Action item:
The word "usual" marks the lines to find; copy every such line from the data below.

Data segment:
========================================================================

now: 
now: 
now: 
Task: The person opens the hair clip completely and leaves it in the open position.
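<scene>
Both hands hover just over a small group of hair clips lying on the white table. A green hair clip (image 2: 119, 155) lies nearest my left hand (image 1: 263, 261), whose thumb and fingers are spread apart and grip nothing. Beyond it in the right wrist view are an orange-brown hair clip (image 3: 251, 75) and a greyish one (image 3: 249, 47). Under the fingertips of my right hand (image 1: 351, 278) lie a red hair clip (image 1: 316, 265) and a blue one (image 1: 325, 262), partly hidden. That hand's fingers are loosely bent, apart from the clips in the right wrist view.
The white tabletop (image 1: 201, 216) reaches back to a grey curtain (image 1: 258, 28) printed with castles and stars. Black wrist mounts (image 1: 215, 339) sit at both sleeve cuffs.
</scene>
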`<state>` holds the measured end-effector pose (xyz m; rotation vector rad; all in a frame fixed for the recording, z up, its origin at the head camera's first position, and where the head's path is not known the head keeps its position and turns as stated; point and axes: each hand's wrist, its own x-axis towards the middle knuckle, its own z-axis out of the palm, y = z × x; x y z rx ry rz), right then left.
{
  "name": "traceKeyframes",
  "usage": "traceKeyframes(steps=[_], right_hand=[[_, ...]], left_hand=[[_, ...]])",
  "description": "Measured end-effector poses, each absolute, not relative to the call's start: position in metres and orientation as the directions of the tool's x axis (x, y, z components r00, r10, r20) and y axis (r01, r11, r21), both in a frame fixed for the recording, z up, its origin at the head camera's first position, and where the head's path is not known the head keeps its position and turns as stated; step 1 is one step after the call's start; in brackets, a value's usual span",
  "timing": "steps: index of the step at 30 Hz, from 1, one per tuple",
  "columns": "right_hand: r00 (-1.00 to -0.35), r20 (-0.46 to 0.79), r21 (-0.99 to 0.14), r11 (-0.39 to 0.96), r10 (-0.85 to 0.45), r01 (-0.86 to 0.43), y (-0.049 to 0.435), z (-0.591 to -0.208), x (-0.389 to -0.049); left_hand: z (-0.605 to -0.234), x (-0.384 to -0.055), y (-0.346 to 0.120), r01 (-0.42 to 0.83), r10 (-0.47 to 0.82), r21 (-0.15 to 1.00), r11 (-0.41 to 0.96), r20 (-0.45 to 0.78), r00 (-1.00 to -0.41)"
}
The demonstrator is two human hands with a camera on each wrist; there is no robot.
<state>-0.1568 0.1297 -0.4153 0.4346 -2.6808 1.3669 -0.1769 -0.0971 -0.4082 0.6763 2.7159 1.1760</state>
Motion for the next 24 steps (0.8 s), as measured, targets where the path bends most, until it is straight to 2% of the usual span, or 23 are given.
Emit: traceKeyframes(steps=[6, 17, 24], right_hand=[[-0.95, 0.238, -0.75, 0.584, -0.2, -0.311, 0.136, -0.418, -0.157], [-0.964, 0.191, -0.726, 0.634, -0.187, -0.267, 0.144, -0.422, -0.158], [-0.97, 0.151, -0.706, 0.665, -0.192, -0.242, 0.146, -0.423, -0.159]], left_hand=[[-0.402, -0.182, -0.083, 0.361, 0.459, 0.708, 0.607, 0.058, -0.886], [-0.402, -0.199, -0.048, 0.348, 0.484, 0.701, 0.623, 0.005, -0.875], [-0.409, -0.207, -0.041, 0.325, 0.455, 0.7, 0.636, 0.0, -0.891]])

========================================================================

Solution to this exercise:
  "description": "Measured end-effector poses, each absolute, not relative to the call's start: position in metres and orientation as the directions of the tool's x axis (x, y, z components r00, r10, r20) and y axis (r01, r11, r21), both in a frame fixed for the recording, z up, its origin at the head camera's first position, and where the head's path is not known the head keeps its position and turns as stated; step 1 is one step after the call's start; in brackets, a value's usual span",
Motion for the next 24 steps (0.8 s), as measured, targets where the path bends most, until it is straight to 2% of the usual span, or 23 are given.

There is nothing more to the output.